Berlik, his co-counsel Jay McDannell and the firm filed the motion for withdrawal to the Warren County Circuit Court on October 9. The filing appears to be signed by McDannell.
McDonald is not contesting BerlikLaw’s withdrawal petition.
“I have been notified that my current attorneys, Lee E. Berlik and Jay M. McDannell of BerlikLaw, LLC, may file a motion to withdraw from these cases. Should they proceed to file such a motion, I want the Court to know that I consent and agree to their withdrawal,” a statement from McDonald accompanying the motion reads. The statement notes BerlikLaw’s representation of McDonald and her two real estate LLC’s, DaBoyz and MoveOn8 also named as defendants in the EDA civil litigation.
That letter consenting to the attorney withdrawal is dated July 3, 2019. In it McDonald cites the Berlik attorneys’ representation of her personally in three civil matters: the now amended EDA civil litigation seeking recovery of $21.3 million in which she is the primary figure among 15 defendants, including 10 surviving people and five related business entities; and dueling defamation suits with County Supervisor Tom Sayre.
Berlik’s most recent representation of McDonald was on September 11 in a losing cause when Sayre won a $20,000 defamation judgment from McDonald in Warren County General District Court. Well, Sayre was seeking $25,000 in damages so you might generously call it a mixed legal result.
And since July 3, McDonald has dropped her $600,000 defamation suit against Sayre.
Following the EDA’s amended civil filing of October 4, BerlikLaw’s receipt of $10,000 cited as Afton Inn legal expenses in the Cherry Bekaert report on financial fraud in EDA operations is directly addressed in the EDA civil litigation.
“The Berlik Law Firm has refused to return the unauthorized payment from the Warren EDA and has taken the position that the money may have been permissibly paid to that firm which it was not,” the amended EDA civil complaint states, adding of BerlikLaw’s stance, “It has further asserted that because the money has been spent on services rendered, albeit not services rendered for the Warren EDA, the Berlik Law Firm is entitled to enjoy the benefits of the stolen money.

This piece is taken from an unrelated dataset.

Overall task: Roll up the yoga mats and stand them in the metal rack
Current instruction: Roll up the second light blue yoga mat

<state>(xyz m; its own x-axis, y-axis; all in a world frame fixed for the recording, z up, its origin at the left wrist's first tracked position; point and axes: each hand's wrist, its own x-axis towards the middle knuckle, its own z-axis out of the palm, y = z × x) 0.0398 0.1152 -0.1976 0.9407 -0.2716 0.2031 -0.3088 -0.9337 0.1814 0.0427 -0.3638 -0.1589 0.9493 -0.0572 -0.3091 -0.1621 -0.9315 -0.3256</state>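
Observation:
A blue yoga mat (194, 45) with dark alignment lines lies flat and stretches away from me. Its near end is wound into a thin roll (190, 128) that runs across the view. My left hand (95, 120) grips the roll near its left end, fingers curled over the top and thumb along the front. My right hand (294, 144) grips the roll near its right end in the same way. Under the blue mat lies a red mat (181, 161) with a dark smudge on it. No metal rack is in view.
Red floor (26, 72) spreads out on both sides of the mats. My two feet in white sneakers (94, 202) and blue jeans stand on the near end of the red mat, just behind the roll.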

“The Warren EDA neither knew of nor approved of this payment. It had no need for services from the Berlik Law Firm,” Sands Anderson attorneys for the EDA wrote in the amended complaint.

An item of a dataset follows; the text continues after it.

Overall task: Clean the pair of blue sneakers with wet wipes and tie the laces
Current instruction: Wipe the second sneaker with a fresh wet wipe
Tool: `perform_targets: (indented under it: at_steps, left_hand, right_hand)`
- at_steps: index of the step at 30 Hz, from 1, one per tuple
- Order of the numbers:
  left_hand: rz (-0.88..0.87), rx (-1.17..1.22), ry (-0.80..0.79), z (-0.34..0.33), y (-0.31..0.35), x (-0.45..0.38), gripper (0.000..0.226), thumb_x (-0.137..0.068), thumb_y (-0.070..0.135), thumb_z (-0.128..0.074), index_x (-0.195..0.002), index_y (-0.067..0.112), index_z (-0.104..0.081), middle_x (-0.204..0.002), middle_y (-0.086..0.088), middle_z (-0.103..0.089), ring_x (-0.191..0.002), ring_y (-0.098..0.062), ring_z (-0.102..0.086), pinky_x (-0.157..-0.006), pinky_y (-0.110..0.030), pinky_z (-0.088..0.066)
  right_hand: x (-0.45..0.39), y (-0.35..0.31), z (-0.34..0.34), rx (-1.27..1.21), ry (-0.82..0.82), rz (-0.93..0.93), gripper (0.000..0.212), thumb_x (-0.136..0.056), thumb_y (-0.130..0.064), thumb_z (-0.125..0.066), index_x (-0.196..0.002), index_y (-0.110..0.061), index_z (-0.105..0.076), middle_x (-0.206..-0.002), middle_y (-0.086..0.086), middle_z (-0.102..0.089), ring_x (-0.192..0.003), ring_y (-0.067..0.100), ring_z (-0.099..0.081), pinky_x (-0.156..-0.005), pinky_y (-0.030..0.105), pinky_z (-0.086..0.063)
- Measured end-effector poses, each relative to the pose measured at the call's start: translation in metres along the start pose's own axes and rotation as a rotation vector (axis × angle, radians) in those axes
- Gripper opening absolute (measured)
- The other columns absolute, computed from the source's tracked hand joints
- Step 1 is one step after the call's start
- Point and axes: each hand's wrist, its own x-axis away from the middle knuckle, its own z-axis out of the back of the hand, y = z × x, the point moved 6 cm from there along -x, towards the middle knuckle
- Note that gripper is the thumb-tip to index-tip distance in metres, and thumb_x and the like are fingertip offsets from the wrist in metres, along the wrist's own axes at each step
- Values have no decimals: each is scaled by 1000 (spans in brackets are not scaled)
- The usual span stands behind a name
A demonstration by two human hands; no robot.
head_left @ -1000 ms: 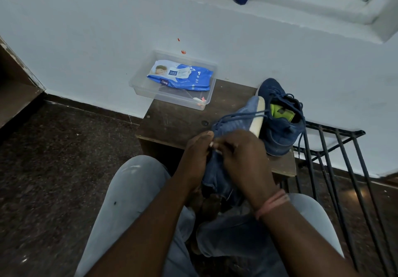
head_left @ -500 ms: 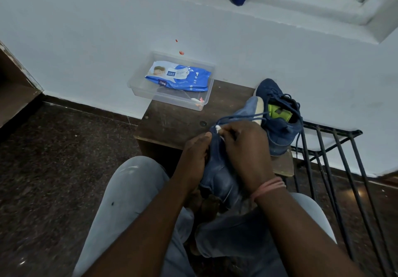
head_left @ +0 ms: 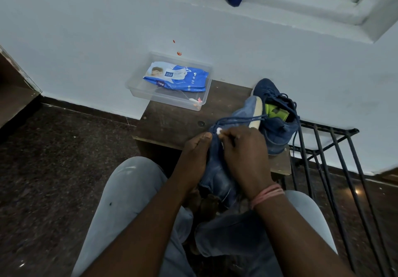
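over the lap, left hand (head_left: 195, 156) grips the sneaker (head_left: 217, 169); right hand (head_left: 243, 154) fingers pinch a wipe (head_left: 219, 130) against it.

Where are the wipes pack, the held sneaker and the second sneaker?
wipes pack (head_left: 175, 76): head view, middle of its blue front.
held sneaker (head_left: 244, 113): head view, toe upper.
second sneaker (head_left: 274, 134): head view, side panel.

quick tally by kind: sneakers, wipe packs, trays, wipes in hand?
Blue sneakers: 2, the held sneaker and the second sneaker on the wooden stool
Wet wipes pack: 1
Clear plastic tray: 1
White wipe pinched in the right hand: 1
Total: 5
The left hand steadies the held sneaker.
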Motion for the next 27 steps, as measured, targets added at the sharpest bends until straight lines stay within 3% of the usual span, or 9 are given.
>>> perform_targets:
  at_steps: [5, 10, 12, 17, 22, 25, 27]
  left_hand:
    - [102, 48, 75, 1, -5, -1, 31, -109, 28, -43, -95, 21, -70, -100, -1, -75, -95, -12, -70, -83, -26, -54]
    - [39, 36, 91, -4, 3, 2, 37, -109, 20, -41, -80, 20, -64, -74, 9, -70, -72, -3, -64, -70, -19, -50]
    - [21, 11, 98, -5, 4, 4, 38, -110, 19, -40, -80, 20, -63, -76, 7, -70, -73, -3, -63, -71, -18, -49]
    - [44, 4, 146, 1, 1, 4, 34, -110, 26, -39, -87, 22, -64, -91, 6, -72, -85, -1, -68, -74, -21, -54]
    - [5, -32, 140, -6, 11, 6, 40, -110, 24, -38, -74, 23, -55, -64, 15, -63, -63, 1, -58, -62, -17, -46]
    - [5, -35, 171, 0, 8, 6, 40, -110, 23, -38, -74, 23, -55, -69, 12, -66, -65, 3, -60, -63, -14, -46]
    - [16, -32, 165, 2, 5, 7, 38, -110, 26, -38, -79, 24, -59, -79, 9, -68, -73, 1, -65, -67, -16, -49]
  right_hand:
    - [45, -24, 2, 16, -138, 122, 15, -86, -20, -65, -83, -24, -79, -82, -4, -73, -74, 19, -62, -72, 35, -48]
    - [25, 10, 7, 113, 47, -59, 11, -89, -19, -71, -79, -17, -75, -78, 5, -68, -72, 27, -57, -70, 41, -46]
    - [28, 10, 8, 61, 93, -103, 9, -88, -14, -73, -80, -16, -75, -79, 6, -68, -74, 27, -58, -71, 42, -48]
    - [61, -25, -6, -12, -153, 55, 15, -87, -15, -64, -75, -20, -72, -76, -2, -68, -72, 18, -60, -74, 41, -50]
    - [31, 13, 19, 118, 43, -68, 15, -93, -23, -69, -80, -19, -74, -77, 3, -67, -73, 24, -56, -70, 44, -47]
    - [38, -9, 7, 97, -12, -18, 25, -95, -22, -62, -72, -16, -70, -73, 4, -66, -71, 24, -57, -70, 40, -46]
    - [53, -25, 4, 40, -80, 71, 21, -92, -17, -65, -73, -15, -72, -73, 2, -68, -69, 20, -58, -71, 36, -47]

When the issue of the wire transfer came up in Sayre-McDonald defamation case hearings in June, Berlik told media outside the courtroom, “I don’t work for the Afton Inn.”
Inside the courtroom on June 19, David Downes as counsel for one potential witness raised the specter of the $10,000 November 2018 payment.

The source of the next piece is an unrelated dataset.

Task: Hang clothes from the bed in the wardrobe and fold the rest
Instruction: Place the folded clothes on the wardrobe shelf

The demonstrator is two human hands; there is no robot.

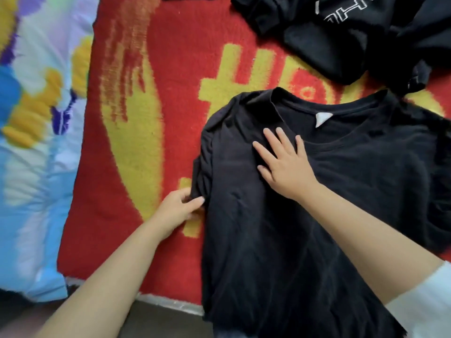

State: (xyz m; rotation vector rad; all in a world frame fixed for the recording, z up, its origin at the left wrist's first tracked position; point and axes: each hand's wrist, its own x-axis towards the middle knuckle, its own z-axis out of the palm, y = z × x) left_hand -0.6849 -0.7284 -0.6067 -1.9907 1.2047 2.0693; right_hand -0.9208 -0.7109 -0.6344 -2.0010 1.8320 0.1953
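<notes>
Black t-shirt spread flat, front up, on red and yellow blanket covering the bed, collar pointing away, white neck label showing inside the collar. Hem hanging over the near bed edge. Left sleeve side folded inward, bunched along the left edge of the shirt.

Left hand at that bunched left edge, thumb and fingers pinching a fold of the black fabric; grip grasping the t-shirt. Right hand laid palm down on the chest area just below the collar, fingers straight and spread, pressing the cloth flat; grip released, nothing held. White sleeve visible on the right arm at lower right corner.

Second black garment with white outlined print lying crumpled at top right of the bed, apart from the t-shirt collar, blanket visible between them. Blurred at edges, exact garment type unclear.

Blue, white, yellow and purple floral quilt along the left side, next to the blanket.
</notes>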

Downes told the court that Berlik “can’t continue to use potentially stolen funds” to pay for his representation of McDonald” adding without suggesting Berlik had previously been aware he may have been paid with stolen funds – “He’s on notice.”
The possibility of McDonald’s use of embezzled money to pay for some aspect of her civil litigation attorneys fees was initially raised by Sands-Anderson attorney Cullen Seltzer on the EDA’s behalf during a May 22 motions hearing.
“Is she using stolen money to pay her attorneys,” Seltzer asked Judge Clifford L. Athey Jr. during discussion of McDonald’s civil counsel’s request to quash a plaintiff subpoena of his client’s financial records related to her legal representation.
In explaining the request to the court Seltzer noted that the former EDA chief executive is accused of “defrauding a significant amount of money from the EDA” and wondered if some of that money was being used to fund her legal costs.
And now BerlikLaw may have to argue the legal basis for that November 2018 payment in civil court, not on behalf of McDonald, but on its own behalf.
Lee Berlik could not be reached for comment on his firm’s withdrawal as McDonald’s civil counsel, or its stance on the November wire transfer payment prior to publication.